::: Information shown :::
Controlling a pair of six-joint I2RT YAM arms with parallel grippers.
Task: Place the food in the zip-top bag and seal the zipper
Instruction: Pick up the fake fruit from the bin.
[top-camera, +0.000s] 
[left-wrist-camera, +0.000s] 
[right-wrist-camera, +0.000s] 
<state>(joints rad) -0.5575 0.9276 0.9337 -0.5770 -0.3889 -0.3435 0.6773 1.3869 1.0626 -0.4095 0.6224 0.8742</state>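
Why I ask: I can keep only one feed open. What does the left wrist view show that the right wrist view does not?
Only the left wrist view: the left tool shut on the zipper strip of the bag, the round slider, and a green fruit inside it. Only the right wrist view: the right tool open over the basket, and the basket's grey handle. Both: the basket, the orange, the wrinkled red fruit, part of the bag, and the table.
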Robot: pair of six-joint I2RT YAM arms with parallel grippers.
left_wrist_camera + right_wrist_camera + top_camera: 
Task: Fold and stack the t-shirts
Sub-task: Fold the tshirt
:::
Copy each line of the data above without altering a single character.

Finished exercise
Controlling a pair of six-joint I2RT YAM arms with parallel grippers.
Task: Place the food in the zip-top bag and seal the zipper
Instruction: Pick up the fake fruit from the bin.
[top-camera, +0.000s] 
[left-wrist-camera, +0.000s] 
[right-wrist-camera, +0.000s] 
<state>(joints rad) -0.5575 0.9276 0.9337 -0.5770 -0.3889 -0.3435 0.6773 1.3869 1.0626 -0.4095 0.6224 0.8742</state>
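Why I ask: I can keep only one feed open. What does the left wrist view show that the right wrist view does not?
Only the left wrist view: the left tool shut on the zipper strip of the bag, the round slider, and a green fruit inside it. Only the right wrist view: the right tool open over the basket, and the basket's grey handle. Both: the basket, the orange, the wrinkled red fruit, part of the bag, and the table.
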Robot: pair of six-joint I2RT YAM arms with parallel grippers.
left_wrist_camera + right_wrist_camera + top_camera: 
Task: Fold and stack the t-shirts
Sub-task: Fold the tshirt

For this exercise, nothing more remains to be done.